In una zona così frammentata dal punto di vista politico,  l’utilizzo del francese si impose a più riprese come lingua veicolare, amministrativa  e della cultura a partire dal 1560 quando divenne lingua ufficiale di tutti i domini dei Savoia. Solo dopo l’Unità d’Italia , il francese fu progressivamente accantonato  e venne adottata una campagna di assimilazione linguistica che tentò di italianizzare toponomastica e cognomi. Questo provocò una rivolta popolare e nel 1925 venne fondato un movimento partigiano di lingua francese, L’Union Valdôtaine, tuttora primo partito valdostano.

Pare che l’origine del francoprovenzale risalga al neolitico, quando l'uomo si stabilì per la prima volta sulle montagne (3000 a.C. circa), prima che vi arrivassero i Celti.
Con ogni probabilità si può far risalire a quell’ epoca termini come "tsamon in valdostano/ tchamos" in valsoanino, "alp/arp", da cui "arpian" e "inarpè d ésarpè", come anche "roise" ghiacciaio che si ritrova in vari toponimi quali la Rosa dei Banchi, il Monte Rosa, ecc; "merdzié"Pmurdjiri" (pietre tolte dal terreno e ammucchiate tutte insieme per poter lavorare un campo), termine che si ritrova nelle Dolomiti ("mozena, mosna"). Anche "laventse / lavéntchi" e cllapei/"quiapei" (Klap" nel Friuli = roccia; "Krep" in sloveno = dirupo). Sono termini che si ritrovano un po' ovunque nelle Alpi e che si possono far risalire all'incirca al primo insediamento umano.
Dell'epoca celtica sono rimaste molte parole e soprattutto vari toponimi ancora usati oggi in francoprovenzale. Oltre a Breuil (terreno paludoso), comba (comboro nel gallese e nel celtico moderno = vallone), barma (grotta, ricovero coperto da una qualche sporgenza rocciosa: barr in irlandese, oppure bar in gallese e bretone = sommità, testa).

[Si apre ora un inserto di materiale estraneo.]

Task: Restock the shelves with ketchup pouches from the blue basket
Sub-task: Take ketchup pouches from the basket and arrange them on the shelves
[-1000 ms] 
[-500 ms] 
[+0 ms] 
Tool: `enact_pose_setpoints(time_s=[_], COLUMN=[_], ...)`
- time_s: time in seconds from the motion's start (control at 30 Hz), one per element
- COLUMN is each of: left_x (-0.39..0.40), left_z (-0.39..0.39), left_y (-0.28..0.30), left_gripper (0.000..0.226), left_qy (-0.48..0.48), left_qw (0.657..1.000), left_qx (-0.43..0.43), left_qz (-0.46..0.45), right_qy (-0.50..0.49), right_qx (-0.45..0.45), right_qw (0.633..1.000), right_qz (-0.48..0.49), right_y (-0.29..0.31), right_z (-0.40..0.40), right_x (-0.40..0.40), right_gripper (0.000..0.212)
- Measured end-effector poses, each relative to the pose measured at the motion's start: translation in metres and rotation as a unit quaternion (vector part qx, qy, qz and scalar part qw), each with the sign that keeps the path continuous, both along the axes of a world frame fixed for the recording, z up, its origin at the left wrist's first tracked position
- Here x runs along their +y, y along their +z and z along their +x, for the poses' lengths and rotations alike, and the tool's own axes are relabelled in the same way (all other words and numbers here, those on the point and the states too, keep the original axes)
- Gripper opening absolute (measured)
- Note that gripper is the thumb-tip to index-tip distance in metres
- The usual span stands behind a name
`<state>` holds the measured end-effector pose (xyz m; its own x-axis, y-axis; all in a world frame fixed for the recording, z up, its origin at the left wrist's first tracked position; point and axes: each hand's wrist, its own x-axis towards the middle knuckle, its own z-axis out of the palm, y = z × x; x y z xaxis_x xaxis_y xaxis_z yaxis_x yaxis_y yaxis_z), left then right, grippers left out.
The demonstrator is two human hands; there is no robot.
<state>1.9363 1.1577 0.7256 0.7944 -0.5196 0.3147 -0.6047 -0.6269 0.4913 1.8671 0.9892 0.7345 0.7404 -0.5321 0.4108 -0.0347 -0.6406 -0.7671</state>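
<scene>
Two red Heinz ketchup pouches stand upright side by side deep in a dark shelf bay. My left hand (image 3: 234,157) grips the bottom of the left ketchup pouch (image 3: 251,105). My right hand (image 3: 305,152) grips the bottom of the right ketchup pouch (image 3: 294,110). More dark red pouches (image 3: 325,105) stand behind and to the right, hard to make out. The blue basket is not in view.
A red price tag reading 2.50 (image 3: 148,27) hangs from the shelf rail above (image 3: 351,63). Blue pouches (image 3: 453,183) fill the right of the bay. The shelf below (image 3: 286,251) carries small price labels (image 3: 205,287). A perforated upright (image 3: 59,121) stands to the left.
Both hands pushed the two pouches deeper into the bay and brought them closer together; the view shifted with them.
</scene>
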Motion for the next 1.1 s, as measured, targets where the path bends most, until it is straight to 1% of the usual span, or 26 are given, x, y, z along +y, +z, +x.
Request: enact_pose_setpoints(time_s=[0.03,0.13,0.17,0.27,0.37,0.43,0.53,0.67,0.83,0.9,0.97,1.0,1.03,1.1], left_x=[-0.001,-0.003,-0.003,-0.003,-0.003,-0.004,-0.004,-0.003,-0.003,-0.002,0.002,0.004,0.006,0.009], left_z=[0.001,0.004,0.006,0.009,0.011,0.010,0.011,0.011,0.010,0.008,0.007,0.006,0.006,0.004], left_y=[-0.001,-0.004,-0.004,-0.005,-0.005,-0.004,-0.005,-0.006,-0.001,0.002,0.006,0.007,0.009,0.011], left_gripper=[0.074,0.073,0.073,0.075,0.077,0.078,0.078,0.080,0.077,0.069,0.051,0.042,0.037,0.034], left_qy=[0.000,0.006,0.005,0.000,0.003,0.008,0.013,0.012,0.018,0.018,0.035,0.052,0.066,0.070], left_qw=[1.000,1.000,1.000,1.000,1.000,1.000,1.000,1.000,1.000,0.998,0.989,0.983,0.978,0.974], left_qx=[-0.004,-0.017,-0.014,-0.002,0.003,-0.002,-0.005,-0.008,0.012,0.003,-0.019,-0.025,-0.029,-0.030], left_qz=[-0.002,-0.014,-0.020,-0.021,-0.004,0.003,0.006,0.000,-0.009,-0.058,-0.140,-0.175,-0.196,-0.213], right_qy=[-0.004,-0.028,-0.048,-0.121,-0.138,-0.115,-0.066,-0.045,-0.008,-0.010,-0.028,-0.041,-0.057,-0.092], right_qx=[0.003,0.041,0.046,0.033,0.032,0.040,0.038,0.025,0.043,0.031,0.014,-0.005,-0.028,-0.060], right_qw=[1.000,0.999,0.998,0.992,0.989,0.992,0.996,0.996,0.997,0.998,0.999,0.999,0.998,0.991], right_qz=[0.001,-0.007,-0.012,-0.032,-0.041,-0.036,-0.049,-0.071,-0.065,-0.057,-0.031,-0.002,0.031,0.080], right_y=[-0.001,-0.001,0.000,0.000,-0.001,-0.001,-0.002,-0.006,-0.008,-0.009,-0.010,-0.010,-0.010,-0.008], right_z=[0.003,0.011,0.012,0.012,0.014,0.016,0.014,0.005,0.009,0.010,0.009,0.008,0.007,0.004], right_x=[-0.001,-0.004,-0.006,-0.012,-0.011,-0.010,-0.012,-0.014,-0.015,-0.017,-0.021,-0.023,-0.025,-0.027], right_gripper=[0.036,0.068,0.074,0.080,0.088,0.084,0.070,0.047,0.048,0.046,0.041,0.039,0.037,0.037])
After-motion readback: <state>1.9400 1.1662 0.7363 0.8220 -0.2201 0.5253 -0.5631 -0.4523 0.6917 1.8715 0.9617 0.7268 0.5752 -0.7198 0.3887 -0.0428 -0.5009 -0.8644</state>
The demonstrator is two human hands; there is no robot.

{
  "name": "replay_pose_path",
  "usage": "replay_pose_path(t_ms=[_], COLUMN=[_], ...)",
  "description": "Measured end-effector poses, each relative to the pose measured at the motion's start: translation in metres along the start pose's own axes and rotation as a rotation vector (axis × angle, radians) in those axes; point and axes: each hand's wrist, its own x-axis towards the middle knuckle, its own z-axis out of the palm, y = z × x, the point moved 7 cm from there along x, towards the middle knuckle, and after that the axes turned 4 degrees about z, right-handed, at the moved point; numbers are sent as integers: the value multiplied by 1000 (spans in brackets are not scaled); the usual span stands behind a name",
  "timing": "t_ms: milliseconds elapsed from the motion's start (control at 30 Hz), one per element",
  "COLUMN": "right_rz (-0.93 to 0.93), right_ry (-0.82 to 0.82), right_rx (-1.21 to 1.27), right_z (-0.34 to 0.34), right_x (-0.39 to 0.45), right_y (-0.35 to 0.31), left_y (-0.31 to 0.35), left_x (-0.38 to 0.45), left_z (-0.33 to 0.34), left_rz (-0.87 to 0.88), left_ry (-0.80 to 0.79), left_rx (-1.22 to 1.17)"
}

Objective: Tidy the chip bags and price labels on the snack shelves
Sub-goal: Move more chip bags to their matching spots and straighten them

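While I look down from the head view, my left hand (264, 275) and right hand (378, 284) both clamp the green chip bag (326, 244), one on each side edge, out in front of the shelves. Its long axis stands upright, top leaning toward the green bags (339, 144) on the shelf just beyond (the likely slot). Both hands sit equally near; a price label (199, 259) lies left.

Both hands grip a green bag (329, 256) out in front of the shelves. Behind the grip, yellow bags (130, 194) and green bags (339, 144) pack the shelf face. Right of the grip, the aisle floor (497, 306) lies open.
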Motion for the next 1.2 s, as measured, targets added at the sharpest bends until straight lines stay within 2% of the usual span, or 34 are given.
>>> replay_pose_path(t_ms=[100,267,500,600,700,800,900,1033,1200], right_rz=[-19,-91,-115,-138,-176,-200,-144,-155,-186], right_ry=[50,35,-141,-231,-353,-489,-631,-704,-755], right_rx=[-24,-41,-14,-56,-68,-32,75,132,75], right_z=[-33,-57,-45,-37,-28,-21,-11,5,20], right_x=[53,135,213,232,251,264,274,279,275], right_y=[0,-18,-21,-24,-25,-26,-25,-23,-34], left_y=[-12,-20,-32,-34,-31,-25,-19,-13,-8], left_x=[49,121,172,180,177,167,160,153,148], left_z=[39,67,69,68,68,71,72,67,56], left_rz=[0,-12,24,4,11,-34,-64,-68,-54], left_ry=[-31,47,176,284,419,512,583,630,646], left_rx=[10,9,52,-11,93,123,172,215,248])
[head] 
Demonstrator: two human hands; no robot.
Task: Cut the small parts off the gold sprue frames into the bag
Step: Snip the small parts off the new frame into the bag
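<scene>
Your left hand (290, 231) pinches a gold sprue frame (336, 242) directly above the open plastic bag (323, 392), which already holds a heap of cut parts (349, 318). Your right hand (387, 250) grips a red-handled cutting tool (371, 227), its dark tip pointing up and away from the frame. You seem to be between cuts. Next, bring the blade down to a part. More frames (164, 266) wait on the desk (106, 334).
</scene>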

Walter von Wartburg cita tutta una serie di nomi, presenti in francoprovenzale, di origine celtica, come bertiare / brichè (cullare), sudia / sutse (fuliggine), rùsca lrutse (scorza), cleta lcllènda (chiusura in legno attorno ai prati), briscare / breché (coagulare), ricà / réya (soleo del campo) ecc.
Sottomessi i Celti, i Romani imposero la loro lingua e la loro cultura ovunque.

Fu il glottologo Graziadio Isaia Ascoli nel 1873 che individuò le caratteristiche di questa lingua e ne coniò la definizione “Francoprovenzale”, con cui i linguisti di tutto il mondo raggruppano questi dialetti. Soltanto l’ unificazione e centralizzazione della Francia ne impedì l’affermazione come un’unità linguistica, ma queste popolazioni hanno  ben radicata una comune coscienza di identità che scavalca i confini “ naturali” della catena alpina e quelli artificiali tra Stato e Stato, e che si può sintetizzare in una loro ricorrente frase:” noi parliamo nel nostro modo, noi parliamo patois”.

Le parlate francoprovenzali costituiscono una delle tre aree galloromanze , le altre due sono quelle della langue d'oil (francese) e quelle della langue d'oc ( occitano).